> [EXERCISE PROMPT] Return the lines from the start of the data through the line with "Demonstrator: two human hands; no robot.". Include both of those lines and no others.

[Data extracted from a collection]

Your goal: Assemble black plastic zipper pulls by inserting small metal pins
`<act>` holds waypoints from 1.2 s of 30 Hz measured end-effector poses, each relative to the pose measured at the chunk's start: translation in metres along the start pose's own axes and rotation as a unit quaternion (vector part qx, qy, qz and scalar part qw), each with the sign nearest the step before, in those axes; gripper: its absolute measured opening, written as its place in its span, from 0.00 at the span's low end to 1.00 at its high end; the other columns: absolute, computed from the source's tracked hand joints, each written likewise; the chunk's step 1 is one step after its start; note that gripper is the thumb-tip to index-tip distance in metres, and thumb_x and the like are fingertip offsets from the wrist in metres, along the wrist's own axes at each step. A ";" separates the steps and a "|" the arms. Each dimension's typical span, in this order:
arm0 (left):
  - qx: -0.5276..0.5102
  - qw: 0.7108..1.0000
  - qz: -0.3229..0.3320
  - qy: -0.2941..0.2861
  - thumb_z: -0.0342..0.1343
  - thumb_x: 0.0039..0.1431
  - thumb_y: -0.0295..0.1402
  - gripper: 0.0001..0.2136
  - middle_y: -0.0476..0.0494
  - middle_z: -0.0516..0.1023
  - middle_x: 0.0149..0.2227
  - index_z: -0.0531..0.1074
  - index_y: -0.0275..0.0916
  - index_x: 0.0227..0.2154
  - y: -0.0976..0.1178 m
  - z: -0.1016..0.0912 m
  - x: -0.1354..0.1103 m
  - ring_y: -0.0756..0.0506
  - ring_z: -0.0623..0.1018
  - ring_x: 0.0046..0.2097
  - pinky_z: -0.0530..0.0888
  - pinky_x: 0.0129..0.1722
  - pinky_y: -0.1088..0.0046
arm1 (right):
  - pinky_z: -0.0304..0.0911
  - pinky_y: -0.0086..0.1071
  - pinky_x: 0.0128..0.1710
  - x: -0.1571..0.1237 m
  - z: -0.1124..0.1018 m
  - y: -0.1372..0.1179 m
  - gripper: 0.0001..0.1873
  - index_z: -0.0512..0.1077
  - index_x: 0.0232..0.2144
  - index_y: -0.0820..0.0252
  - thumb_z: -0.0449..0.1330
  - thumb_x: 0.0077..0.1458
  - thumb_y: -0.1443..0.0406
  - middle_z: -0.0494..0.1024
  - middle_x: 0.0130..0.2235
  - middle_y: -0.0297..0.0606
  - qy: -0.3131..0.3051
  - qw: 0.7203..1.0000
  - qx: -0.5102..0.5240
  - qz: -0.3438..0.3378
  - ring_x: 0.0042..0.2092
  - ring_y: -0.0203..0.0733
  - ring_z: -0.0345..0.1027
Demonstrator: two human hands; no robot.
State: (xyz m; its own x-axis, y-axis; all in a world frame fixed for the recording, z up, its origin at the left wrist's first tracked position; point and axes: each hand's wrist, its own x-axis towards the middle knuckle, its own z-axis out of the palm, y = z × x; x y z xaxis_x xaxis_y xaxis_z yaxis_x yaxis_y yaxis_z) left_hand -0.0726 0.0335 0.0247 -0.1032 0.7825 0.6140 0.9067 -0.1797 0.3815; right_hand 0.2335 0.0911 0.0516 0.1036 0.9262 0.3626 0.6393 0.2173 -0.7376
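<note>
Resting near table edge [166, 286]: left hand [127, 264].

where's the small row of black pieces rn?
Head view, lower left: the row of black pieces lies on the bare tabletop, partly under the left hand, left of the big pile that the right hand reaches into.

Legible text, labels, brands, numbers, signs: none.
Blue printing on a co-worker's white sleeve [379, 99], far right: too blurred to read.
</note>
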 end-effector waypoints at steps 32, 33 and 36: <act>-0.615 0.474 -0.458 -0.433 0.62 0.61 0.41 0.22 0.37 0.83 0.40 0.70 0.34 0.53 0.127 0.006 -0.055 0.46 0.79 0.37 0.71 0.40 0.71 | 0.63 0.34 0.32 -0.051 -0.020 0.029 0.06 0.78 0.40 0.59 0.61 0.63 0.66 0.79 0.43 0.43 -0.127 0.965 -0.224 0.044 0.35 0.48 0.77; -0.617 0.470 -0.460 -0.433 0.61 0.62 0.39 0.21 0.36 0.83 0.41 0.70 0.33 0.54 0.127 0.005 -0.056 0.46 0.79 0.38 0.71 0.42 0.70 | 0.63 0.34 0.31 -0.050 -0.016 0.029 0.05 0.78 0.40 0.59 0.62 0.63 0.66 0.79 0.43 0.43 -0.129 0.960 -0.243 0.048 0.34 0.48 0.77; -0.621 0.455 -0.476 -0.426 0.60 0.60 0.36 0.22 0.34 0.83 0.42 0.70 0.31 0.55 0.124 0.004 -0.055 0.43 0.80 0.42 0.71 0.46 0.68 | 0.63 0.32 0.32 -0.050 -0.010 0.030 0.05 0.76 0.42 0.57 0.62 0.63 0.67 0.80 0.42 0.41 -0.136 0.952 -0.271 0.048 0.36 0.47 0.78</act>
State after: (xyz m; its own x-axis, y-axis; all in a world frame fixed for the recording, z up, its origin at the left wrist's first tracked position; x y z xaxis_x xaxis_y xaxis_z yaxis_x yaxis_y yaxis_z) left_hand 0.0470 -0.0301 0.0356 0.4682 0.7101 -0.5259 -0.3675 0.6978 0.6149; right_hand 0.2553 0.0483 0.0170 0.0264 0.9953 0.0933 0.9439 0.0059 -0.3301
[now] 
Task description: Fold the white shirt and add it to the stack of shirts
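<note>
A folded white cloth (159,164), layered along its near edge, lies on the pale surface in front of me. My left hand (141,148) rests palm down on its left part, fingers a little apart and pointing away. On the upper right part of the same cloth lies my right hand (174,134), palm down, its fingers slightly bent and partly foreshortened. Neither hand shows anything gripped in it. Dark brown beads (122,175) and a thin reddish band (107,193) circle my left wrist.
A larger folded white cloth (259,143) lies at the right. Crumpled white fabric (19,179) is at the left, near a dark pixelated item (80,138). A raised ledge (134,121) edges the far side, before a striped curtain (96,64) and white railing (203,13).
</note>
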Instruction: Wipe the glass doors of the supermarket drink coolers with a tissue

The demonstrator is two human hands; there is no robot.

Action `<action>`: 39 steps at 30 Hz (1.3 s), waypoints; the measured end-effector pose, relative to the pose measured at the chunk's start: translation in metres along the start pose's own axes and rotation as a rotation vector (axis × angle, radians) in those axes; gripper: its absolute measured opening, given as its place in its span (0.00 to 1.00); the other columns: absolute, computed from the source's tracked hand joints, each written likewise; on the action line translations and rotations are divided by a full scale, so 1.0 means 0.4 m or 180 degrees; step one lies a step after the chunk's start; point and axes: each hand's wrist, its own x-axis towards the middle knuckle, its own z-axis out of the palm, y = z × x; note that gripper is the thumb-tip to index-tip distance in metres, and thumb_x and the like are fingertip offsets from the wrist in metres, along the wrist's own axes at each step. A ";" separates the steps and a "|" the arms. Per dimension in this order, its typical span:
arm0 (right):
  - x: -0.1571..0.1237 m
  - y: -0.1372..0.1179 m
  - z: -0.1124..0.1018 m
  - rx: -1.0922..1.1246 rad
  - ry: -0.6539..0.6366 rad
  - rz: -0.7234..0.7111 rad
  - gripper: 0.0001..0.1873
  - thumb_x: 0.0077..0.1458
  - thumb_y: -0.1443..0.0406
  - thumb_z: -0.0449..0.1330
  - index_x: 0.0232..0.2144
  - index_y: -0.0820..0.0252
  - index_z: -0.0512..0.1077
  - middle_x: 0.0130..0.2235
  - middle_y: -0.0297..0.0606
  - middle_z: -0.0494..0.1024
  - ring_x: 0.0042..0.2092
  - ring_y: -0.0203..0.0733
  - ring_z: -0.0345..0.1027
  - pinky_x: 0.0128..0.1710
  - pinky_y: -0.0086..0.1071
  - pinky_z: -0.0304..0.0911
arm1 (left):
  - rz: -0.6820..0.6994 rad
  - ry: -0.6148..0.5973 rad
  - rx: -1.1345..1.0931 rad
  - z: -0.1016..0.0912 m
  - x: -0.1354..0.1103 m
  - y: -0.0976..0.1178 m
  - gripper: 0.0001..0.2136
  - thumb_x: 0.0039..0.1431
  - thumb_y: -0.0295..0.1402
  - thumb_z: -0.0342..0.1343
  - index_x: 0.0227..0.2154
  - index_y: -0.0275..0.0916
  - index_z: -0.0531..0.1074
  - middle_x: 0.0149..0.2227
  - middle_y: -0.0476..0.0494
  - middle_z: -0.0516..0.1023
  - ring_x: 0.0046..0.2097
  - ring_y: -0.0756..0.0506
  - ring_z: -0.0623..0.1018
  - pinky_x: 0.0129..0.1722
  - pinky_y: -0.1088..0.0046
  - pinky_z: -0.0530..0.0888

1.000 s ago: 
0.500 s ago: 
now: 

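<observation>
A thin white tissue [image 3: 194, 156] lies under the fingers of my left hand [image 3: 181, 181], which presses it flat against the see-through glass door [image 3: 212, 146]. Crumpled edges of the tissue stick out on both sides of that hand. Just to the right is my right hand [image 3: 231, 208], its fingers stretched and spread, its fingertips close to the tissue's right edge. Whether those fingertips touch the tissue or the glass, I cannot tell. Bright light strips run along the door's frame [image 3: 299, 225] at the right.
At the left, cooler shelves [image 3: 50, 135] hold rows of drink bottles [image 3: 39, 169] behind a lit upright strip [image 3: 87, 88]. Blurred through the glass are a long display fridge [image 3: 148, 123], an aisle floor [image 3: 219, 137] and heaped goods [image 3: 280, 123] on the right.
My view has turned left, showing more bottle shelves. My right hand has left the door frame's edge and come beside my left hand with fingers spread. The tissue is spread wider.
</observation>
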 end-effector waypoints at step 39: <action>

> [REPLY TO THE TASK]
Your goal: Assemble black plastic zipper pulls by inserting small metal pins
`<act>` holds waypoints from 1.2 s of 30 Hz measured end-effector poses, each relative to the pose measured at the chunk's start: translation in metres along the start pose's own axes and rotation as a unit quaternion (vector part qx, qy, qz and scalar part qw), each with the sign nearest the step before, in those axes; gripper: its absolute measured opening, written as its place in its span, from 0.00 at the span's low end to 1.00 at its high end; the other columns: absolute, computed from the source's tracked hand joints, each written likewise; the chunk's step 1 is one step after its start; note that gripper is the thumb-tip to index-tip distance in metres, and thumb_x and the like are fingertip offsets from the wrist in metres, along the wrist's own axes at each step. A ";" separates the steps and a "|" the arms. Each dimension's typical span, in this order:
arm0 (left):
  - qx: -0.5276..0.5102
  - qw: 0.7108..1.0000
  - qz: -0.3229..0.3320
  - qy: -0.2941..0.2861
  - thumb_z: -0.0342..0.1343
  - thumb_x: 0.0039..0.1431
  - thumb_y: -0.0295..0.1402
  - gripper: 0.0001..0.2136
  - middle_y: -0.0476..0.0494
  - middle_z: -0.0516..0.1023
  - middle_x: 0.0149..0.2227
  - index_z: -0.0531..0.1074
  - index_y: -0.0275..0.0916
  - index_x: 0.0227..0.2154
  - y: -0.0976..0.1178 m
  - z: -0.1016..0.0912 m
  - x: -0.1354..0.1103 m
  - ring_y: -0.0756..0.0506
  - ring_z: -0.0623..0.1018
  - ring_x: 0.0046..0.2097
  - pinky_z: -0.0530..0.0888
  - pinky_x: 0.0129..0.1722
  - pinky_y: -0.1088..0.0046
arm1 (right):
  - pinky_z: -0.0304..0.0911
  - pinky_y: -0.0086..0.1071
  - pinky_x: 0.0128..0.1710
  - x: -0.1571..0.1237 m
  - z: -0.1124..0.1018 m
  - y: -0.1372..0.1179 m
  - gripper: 0.0001..0.1873
  - index_z: -0.0512..0.1077
  - index_x: 0.0232..0.2144
  - index_y: -0.0820..0.0252
  - thumb_z: -0.0449..0.1330
  - thumb_x: 0.0077..0.1458
  - thumb_y: -0.1443..0.0406
  - middle_z: -0.0494..0.1024
  - middle_x: 0.0130..0.2235
  - middle_y: -0.0297..0.0606
  - qy: -0.3131..0.3051
  - qw: 0.7203..1.0000
  - qx: -0.5102..0.5240
  - qz: -0.3438..0.3378
  - ring_x: 0.0042..0.2092
  - ring_y: -0.0203..0.0733
  - ring_z: -0.0345..0.1027
Demonstrator: two human hands; no robot.

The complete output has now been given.